Below this sentence is a listing; return exactly its lines from the one with "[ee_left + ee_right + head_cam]" to the one with "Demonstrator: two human", both kept, and nothing more.

- [RECORDED DATA]:
[Start of section]

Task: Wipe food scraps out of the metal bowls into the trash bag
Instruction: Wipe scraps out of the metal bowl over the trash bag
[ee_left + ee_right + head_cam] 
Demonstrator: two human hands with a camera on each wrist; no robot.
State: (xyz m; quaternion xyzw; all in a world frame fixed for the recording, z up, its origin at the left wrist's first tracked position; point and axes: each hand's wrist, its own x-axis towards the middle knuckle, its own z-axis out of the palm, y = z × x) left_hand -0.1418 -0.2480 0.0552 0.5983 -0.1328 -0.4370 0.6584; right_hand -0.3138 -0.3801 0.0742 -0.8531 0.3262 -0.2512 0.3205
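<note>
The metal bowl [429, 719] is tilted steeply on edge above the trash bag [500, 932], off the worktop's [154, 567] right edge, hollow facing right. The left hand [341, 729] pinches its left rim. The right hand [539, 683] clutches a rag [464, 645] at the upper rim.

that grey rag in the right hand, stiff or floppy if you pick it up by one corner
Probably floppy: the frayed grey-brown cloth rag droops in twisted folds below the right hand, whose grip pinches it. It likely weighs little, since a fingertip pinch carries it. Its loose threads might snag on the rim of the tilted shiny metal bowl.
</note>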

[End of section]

- [EXERCISE RESULT]:
[ee_left + ee_right + head_cam] 
Demonstrator: two human hands with a camera on each wrist; no robot.

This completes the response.